### About this task
In the data below, give the number of lines that contain the word "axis". Nothing else is needed.

### Data extract
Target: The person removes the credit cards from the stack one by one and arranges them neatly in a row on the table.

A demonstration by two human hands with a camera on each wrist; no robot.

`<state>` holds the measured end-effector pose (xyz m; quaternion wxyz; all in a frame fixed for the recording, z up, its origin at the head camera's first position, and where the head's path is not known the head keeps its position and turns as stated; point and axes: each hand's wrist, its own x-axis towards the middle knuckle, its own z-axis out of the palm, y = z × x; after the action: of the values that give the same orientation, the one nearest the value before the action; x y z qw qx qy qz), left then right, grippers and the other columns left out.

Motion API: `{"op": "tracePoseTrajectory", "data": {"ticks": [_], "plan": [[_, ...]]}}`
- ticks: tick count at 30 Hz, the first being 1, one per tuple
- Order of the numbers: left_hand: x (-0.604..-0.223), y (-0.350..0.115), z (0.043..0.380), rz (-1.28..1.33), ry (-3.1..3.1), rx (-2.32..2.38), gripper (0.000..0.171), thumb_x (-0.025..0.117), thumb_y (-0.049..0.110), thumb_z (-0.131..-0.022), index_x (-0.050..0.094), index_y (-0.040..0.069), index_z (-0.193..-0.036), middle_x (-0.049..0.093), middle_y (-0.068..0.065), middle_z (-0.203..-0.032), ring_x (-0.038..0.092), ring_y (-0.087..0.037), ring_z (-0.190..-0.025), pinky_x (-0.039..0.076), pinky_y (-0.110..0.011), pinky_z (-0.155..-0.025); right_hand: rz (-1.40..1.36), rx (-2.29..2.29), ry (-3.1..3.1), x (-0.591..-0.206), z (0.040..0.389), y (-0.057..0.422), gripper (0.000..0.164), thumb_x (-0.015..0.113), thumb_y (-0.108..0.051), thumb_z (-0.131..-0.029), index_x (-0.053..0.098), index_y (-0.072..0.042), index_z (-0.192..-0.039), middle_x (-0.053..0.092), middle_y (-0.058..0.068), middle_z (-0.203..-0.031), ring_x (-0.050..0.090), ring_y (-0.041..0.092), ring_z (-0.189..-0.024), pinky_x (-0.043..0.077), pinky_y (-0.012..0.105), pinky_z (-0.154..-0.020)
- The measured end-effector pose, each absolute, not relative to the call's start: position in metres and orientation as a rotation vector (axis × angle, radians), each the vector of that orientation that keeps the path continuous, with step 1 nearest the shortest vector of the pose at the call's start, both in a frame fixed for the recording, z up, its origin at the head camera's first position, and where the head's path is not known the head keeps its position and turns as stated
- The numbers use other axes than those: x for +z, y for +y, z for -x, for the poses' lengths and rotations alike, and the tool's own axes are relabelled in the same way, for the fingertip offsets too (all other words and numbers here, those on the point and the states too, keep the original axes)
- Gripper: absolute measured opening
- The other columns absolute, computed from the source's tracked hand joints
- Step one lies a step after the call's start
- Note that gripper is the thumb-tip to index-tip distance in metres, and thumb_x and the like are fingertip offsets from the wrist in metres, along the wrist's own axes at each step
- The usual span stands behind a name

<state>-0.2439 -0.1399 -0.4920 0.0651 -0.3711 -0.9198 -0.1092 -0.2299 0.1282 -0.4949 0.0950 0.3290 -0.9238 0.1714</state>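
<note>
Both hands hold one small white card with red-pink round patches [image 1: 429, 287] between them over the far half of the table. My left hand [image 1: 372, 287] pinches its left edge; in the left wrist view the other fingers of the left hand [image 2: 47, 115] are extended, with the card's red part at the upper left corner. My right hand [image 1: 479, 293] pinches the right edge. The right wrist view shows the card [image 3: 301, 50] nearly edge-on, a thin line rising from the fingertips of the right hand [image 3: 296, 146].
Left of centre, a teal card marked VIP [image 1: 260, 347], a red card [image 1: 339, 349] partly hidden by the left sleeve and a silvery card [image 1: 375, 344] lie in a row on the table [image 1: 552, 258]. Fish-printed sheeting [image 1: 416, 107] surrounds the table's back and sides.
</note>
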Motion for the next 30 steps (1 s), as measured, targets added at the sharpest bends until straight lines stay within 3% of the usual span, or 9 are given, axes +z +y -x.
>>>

### Completed task
2